→ **Exercise details**: Within the entries below, the lines from the one with "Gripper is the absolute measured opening" through the one with "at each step" are to be set down exactly, both ends kept.
------------------------------------------------
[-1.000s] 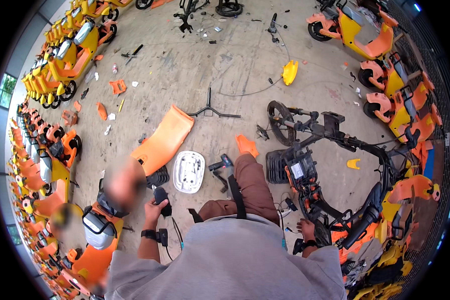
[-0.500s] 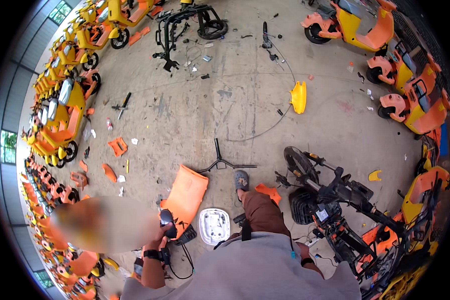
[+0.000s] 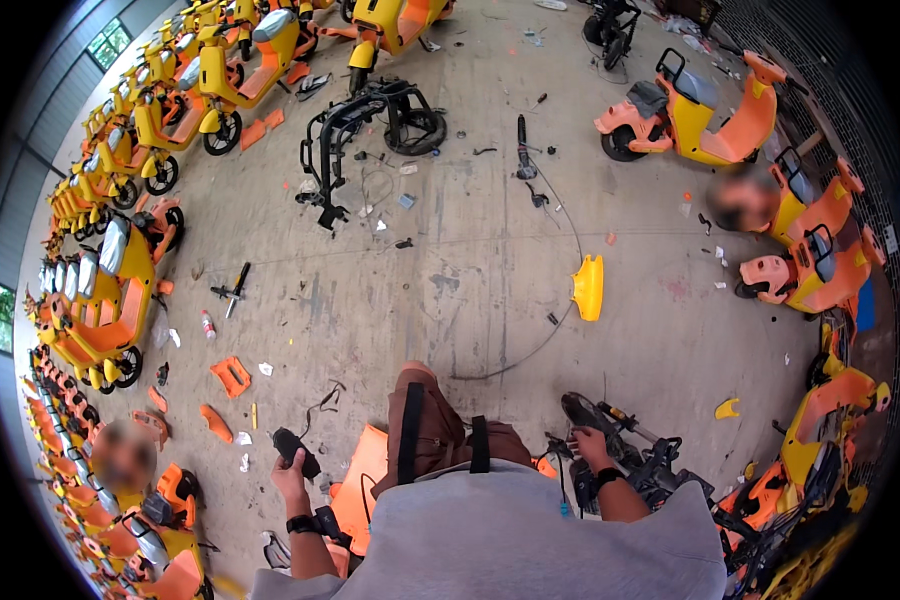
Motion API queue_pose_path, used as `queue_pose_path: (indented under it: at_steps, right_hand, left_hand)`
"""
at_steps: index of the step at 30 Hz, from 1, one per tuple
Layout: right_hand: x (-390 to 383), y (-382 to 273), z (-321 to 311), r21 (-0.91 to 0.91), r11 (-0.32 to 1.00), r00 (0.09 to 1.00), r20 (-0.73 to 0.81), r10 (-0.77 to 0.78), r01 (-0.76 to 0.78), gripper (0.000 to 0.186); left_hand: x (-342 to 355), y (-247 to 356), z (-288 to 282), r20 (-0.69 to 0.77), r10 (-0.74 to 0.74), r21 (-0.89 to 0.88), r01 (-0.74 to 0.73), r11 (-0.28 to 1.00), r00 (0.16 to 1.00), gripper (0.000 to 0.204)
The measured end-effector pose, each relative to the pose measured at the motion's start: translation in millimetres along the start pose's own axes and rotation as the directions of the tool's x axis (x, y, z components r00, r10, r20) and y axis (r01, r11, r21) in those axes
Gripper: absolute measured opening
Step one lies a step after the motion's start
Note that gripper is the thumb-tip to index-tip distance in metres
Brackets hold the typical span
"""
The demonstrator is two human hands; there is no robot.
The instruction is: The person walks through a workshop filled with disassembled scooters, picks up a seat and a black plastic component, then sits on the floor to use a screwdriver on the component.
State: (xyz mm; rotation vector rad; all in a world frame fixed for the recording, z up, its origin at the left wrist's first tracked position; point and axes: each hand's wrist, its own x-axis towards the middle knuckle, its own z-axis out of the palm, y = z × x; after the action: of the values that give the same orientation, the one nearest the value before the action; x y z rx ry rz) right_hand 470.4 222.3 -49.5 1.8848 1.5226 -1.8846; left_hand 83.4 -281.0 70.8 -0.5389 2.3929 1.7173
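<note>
Gripping with the left hand (image 3: pixel 289 482) a dark, blocky object (image 3: pixel 296 453) at the near left, with fingers closed around its lower part. Cannot tell if joined to the thin black cable (image 3: pixel 322 404) just beyond. Holding the right hand (image 3: pixel 590 446) loosely open, with nothing visible in it, beside a black metal frame with wheel (image 3: pixel 660 462) at the near right; cannot tell if touching. Showing farther out a curved yellow plastic panel (image 3: pixel 590 289) and, at far left, yellow-and-orange scooters (image 3: pixel 120 325).
</note>
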Motion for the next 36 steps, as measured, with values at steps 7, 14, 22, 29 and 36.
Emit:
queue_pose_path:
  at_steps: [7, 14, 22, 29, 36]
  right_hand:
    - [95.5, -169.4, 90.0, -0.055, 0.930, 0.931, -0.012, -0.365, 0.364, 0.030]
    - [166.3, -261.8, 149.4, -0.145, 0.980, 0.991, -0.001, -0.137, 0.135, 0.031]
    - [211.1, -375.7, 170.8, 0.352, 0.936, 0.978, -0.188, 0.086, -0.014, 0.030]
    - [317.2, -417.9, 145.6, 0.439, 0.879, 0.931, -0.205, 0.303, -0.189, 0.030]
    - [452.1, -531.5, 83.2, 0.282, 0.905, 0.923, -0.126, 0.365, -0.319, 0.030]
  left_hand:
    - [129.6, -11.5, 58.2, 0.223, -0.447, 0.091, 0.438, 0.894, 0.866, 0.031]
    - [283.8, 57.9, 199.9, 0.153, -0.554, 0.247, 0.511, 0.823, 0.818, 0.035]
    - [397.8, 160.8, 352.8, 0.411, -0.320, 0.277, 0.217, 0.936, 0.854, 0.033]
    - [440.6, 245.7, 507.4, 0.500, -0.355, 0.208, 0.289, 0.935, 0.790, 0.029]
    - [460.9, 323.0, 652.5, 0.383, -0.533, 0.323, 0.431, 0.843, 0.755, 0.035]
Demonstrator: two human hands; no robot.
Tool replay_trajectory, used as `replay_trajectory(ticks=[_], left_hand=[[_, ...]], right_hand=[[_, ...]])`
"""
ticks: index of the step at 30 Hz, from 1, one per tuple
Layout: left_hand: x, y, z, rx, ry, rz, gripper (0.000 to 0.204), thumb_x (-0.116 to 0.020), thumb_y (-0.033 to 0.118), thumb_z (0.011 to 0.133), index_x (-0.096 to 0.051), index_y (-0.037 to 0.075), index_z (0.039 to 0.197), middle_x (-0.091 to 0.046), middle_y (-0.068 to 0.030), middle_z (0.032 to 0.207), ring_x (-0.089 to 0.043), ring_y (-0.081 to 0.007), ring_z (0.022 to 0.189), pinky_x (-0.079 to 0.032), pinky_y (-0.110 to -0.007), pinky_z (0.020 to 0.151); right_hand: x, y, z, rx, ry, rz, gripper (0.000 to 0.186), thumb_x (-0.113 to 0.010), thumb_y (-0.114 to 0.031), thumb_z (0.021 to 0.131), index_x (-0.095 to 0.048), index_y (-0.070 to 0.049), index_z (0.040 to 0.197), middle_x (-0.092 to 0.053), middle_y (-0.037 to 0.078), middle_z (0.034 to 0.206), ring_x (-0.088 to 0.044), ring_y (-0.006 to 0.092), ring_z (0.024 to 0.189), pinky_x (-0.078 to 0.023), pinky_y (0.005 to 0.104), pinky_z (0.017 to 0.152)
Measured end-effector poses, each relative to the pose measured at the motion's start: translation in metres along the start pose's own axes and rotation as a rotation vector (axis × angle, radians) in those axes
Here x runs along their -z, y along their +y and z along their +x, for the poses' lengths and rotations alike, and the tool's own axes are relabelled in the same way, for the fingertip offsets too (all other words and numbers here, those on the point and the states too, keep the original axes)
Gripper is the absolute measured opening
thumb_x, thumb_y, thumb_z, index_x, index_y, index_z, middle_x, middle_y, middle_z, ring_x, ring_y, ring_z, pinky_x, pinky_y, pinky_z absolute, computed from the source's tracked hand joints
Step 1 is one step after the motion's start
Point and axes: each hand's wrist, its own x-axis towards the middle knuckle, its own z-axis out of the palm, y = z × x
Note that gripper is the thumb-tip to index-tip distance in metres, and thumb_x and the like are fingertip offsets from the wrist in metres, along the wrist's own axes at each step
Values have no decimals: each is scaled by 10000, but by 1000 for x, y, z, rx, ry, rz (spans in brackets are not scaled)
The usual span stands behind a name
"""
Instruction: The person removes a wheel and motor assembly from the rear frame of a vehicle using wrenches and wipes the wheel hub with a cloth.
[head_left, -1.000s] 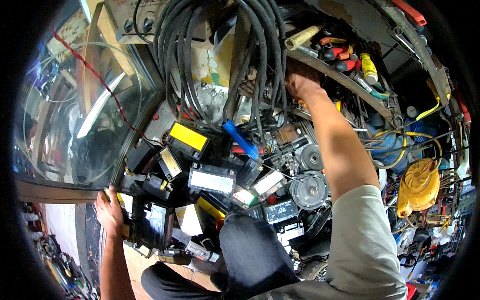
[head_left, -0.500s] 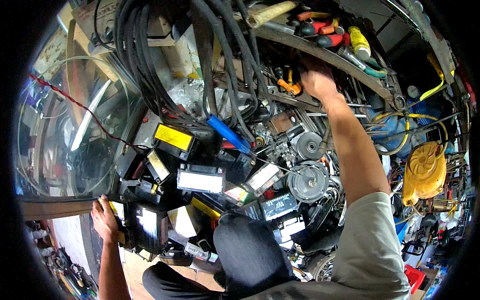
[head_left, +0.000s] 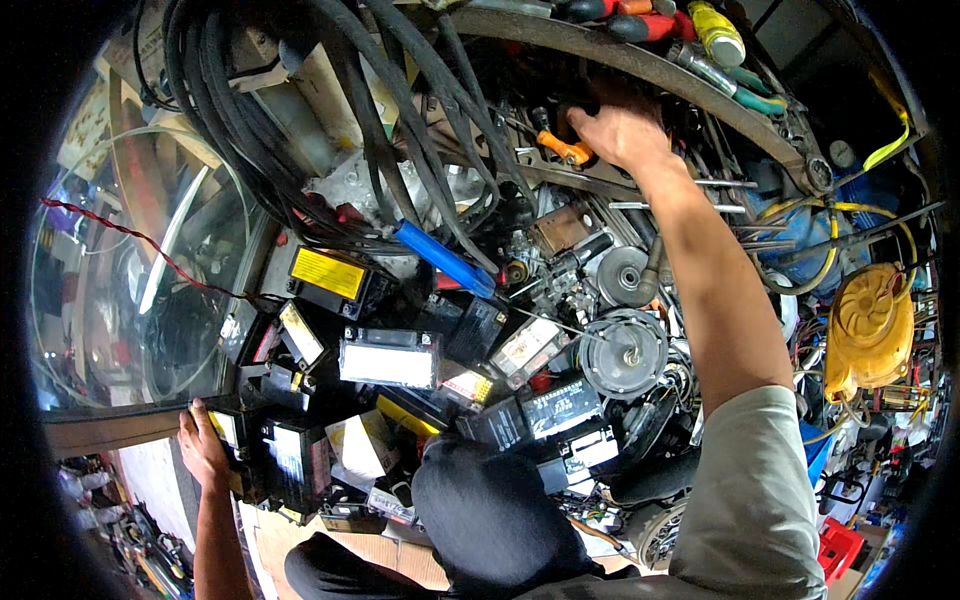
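Note:
My right hand (head_left: 622, 132) reaches deep among tools at the far side, below a curved metal bar (head_left: 640, 75). Its thumb shows, but the other fingertips sink into shadow, so whatever they touch is hidden. Just left of it lies an orange-handled tool (head_left: 565, 148). At the near left, my left hand (head_left: 204, 450) rests with fingers stretched along the side of a black battery (head_left: 232, 428), by the end of a wooden frame edge (head_left: 120, 432). I see nothing held in it.
Several batteries, one with a white label (head_left: 388, 360), crowd the middle. Black cables (head_left: 225, 140) hang at the far left near a glass pane (head_left: 130, 300). A blue-handled tool (head_left: 445, 260) and a round metal part (head_left: 622, 355) lie centrally. A yellow housing (head_left: 868, 325) stands right.
The whole view has shifted slightly. My right hand has turned a little among the tools, and its thumb now shows beside the orange-handled tool. The left hand stays at the battery.

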Motion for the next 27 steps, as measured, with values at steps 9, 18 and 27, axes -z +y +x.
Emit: replay_trajectory(ticks=[9, 18, 27], left_hand=[[6, 14, -7, -41, 38, -88, 679, -376, 640, 1042, -632, 16, 1123, -645, -313, 1054, -586, -495, 1057, -427, -554, 933], [6, 6, -4, -52, 34, -88, 667, -378, 631, 1050, -633, 19, 1123, -641, -319, 1033, -590, -506, 1008, -436, -559, 892], [1, 6, -9, -31, 95, -67, 650, -381, 625, 1050, -628, 34, 1167, -644, -299, 1082, -586, -495, 1069, -436, -553, 928]], right_hand=[[1, -24, 1, -45, 100, -53, 844, -676, -539, 909, -365, -133, 1581, -532, 224, 1491, -537, 416, 1339, -440, 462, 1135], [-17, -15, 5, -4, 220, 98, 724, -717, -213, 832, -484, -111, 1510, -577, 238, 1430, -563, 427, 1291, -462, 479, 1104], [-28, -6, 7, 185, 431, 103, 411, -684, -179, 859, -668, -1, 1229, -627, 239, 1328, -584, 439, 1225, -473, 479, 1079]])
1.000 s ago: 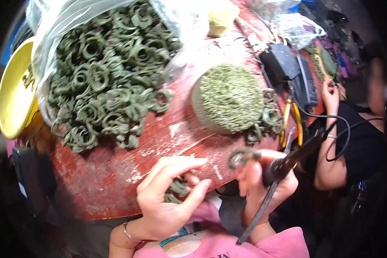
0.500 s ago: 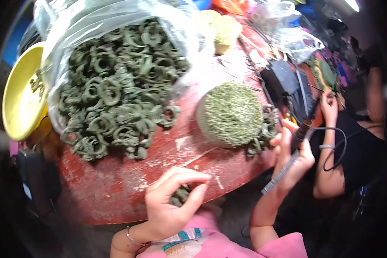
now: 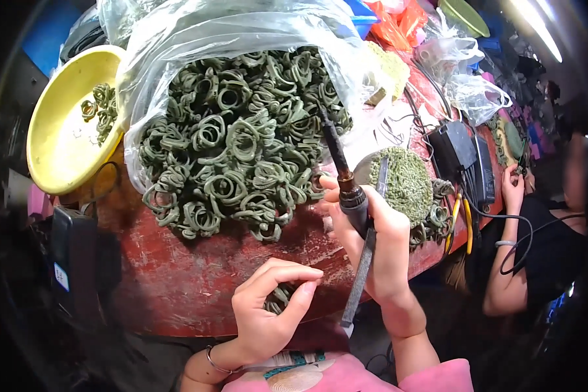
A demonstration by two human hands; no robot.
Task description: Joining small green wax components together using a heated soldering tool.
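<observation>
My left hand (image 3: 271, 307) is over the table's near edge, thumb and forefinger tips together, with a few dark green rings (image 3: 279, 298) in its palm. Whether the fingertips pinch something small I cannot make out. My right hand (image 3: 385, 251) grips a soldering iron (image 3: 354, 199), its dark tip pointing up and away over the heap. A flat grey file (image 3: 361, 277) is held in the same hand, slanting down toward me. Beyond both hands, a big heap of green rings (image 3: 242, 140) spills from a clear plastic bag (image 3: 235, 32) on the red table (image 3: 176, 281).
A yellow basin (image 3: 52, 144) with some rings stands at the left, near a black box (image 3: 75, 255). To the right are a round bundle of pale green bits (image 3: 402, 186), loose rings (image 3: 438, 219), yellow-handled pliers (image 3: 460, 222) and black adapters (image 3: 460, 153) with cables. Another person's hand (image 3: 513, 189) works farther right.
My right hand has swung left with the soldering iron and file, from beside the round bundle to in front of it. The left hand keeps its pinched shape. The whole view has shifted.
</observation>
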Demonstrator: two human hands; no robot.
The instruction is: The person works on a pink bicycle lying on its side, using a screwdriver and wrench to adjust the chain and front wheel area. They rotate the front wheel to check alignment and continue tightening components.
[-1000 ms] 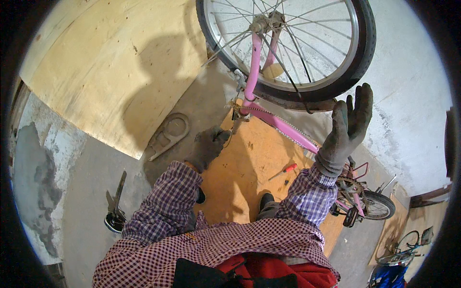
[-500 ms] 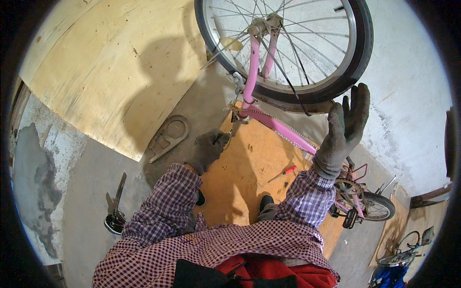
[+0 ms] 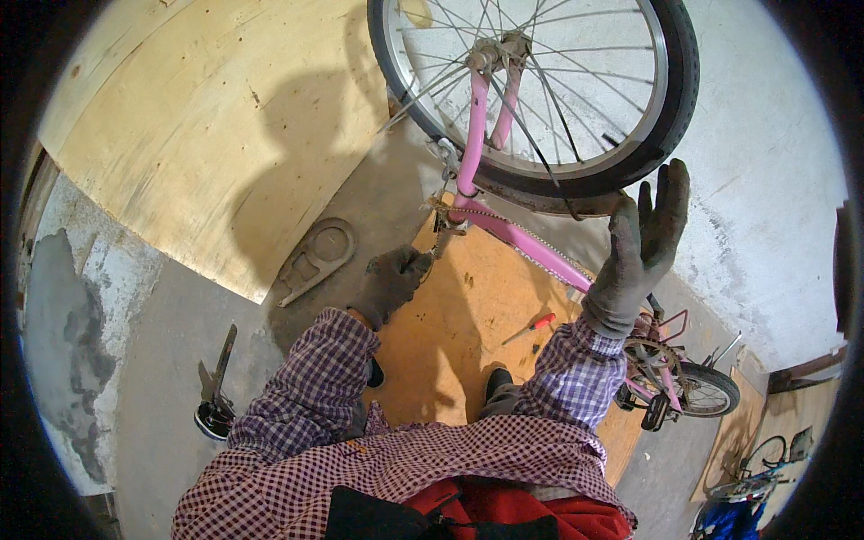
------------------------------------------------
→ **Solution for this exercise**:
Gripper is the absolute measured opening
thumb_x, thumb_y, thumb_z, index_x, index_y, index_z, middle_x, middle_y, middle_z, ring_x, ring_y, ring_z, pinky_x, pinky_y, pinky_z absolute, computed from the source's tracked hand joints
Step 1 is one step after the motion's start
Point and axes: each hand's wrist, its own x-axis towards the middle knuckle, its own z-axis out of the palm, y = z × x
Note that gripper is the thumb-tip to index-tip distance in metres, and thumb_x and the like are fingertip offsets from the wrist in metres, along the wrist's own axes at each step

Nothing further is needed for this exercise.